▶ **PROMPT**
Copy each line from the data that has the word "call" in it.

▶ **DATA SECTION**

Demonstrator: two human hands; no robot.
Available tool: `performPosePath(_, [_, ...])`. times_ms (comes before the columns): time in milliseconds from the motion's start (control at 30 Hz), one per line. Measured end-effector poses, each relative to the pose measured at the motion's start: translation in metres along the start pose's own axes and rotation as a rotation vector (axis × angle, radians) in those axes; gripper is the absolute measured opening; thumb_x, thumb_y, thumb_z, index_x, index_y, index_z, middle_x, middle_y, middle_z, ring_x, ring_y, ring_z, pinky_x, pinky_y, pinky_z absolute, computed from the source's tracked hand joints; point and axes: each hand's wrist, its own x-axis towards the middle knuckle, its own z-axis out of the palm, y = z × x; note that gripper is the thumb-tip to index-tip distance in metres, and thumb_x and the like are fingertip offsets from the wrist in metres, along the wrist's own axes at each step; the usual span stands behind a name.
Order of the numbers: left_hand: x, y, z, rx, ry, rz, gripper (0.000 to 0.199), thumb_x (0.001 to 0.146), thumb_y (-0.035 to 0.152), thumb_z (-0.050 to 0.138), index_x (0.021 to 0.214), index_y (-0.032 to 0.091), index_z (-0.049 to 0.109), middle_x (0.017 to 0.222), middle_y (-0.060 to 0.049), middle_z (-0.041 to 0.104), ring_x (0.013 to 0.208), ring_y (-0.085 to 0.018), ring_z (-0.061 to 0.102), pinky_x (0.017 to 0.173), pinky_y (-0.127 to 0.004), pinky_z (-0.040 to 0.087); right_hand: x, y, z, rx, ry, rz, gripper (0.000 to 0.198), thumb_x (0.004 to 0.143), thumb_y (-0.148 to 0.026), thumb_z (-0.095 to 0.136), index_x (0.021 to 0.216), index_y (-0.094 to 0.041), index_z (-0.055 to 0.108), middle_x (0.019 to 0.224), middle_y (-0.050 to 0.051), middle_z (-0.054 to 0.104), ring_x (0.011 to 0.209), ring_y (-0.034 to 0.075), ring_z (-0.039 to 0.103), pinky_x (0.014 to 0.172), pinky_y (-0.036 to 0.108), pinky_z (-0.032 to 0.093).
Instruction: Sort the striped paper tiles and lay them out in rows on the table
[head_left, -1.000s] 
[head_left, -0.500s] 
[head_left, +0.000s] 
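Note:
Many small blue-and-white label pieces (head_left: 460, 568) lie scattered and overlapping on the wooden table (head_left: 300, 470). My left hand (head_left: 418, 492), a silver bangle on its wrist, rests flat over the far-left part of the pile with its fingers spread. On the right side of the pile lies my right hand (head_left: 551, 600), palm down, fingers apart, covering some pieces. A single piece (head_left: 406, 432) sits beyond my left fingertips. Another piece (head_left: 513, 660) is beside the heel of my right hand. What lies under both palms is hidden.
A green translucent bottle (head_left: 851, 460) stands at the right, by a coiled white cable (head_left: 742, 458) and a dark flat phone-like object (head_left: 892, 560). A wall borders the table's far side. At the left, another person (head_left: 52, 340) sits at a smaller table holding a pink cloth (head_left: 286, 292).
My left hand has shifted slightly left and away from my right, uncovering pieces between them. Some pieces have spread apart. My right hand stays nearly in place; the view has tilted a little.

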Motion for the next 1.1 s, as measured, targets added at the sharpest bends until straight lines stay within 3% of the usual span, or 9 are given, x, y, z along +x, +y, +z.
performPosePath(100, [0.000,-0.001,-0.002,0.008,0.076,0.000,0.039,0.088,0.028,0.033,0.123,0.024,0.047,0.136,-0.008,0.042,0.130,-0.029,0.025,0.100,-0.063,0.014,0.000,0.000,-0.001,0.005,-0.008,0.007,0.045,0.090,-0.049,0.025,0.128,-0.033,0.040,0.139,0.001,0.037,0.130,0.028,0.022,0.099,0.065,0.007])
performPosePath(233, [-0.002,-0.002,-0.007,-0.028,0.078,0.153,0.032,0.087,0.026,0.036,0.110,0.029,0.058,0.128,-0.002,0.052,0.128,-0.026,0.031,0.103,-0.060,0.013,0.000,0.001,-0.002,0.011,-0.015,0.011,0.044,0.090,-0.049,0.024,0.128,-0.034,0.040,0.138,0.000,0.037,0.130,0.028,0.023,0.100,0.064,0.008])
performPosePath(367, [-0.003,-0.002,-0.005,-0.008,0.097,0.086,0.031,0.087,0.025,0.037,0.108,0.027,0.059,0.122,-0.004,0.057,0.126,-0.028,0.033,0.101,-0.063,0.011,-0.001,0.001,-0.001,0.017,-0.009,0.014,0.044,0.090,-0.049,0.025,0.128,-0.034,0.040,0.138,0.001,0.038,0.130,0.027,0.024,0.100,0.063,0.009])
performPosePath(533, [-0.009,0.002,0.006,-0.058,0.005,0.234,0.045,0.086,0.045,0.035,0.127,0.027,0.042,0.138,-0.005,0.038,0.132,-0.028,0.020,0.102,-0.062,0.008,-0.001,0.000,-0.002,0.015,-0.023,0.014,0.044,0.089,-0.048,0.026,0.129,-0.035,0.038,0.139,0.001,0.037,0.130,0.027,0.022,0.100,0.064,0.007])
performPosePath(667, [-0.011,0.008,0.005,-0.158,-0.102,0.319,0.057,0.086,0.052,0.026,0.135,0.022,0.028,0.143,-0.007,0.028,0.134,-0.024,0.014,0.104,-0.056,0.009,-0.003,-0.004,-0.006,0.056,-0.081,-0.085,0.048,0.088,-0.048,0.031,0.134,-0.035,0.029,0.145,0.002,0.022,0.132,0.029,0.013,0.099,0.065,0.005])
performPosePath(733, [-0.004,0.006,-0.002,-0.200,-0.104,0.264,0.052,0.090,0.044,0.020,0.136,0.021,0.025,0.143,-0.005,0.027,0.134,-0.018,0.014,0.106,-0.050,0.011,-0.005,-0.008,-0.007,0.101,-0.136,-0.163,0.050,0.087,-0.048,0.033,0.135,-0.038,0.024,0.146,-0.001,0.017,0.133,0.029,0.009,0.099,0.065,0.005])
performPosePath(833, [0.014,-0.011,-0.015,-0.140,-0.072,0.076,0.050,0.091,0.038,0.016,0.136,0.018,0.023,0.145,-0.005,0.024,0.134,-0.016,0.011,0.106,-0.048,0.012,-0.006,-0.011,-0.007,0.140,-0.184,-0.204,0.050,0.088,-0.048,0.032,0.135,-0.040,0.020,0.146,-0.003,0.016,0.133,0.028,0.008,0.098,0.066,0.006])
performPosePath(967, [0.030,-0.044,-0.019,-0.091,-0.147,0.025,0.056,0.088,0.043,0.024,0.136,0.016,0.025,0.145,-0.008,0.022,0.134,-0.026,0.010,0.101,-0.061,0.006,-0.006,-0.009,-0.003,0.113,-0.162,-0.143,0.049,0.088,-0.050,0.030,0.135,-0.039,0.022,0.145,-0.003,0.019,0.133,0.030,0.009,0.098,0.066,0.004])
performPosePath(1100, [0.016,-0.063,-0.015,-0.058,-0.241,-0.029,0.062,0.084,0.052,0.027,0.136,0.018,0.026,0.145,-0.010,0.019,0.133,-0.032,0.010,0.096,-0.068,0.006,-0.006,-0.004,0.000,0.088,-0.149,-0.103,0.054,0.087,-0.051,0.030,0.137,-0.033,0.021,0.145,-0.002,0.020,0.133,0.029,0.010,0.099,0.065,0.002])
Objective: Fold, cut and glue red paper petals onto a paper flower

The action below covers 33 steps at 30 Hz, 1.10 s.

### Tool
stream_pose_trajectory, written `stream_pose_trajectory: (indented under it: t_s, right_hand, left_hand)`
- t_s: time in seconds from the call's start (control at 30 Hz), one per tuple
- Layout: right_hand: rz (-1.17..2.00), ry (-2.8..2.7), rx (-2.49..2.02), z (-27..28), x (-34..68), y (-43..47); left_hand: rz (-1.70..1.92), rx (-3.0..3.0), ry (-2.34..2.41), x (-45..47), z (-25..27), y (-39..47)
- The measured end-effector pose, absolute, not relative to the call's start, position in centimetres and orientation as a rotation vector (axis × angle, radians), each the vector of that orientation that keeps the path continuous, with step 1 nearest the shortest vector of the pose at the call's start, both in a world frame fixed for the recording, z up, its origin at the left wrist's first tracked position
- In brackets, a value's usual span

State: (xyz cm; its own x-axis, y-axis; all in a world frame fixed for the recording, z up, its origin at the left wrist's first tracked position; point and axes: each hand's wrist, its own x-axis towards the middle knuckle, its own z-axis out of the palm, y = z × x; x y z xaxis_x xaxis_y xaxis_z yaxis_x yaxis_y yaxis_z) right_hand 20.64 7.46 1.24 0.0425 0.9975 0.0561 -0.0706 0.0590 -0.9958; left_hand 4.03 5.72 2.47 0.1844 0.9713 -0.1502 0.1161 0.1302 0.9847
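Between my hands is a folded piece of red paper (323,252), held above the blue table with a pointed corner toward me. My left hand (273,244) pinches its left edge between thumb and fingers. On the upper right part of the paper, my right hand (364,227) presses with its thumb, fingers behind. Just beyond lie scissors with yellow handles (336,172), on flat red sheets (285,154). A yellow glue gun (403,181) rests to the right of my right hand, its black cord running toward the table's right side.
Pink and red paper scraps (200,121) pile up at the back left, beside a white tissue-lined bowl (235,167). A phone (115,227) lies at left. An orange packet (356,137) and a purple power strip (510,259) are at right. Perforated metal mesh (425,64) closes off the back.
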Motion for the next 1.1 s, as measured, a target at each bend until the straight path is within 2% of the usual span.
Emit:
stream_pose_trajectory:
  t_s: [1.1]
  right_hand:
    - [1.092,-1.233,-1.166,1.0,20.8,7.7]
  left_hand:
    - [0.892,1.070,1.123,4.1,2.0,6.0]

▶ **ANSWER SECTION**
- t_s: time in seconds from the call's start (control at 30 Hz), one per tuple
- The measured end-effector pose, absolute, not relative to the call's start, position in centimetres and orientation as a rotation vector (axis × angle, radians), each the vector of that orientation that keeps the path continuous, with step 1 nearest the shortest vector of the pose at the call's start, both in a world frame fixed for the recording, z up, its origin at the left wrist's first tracked position

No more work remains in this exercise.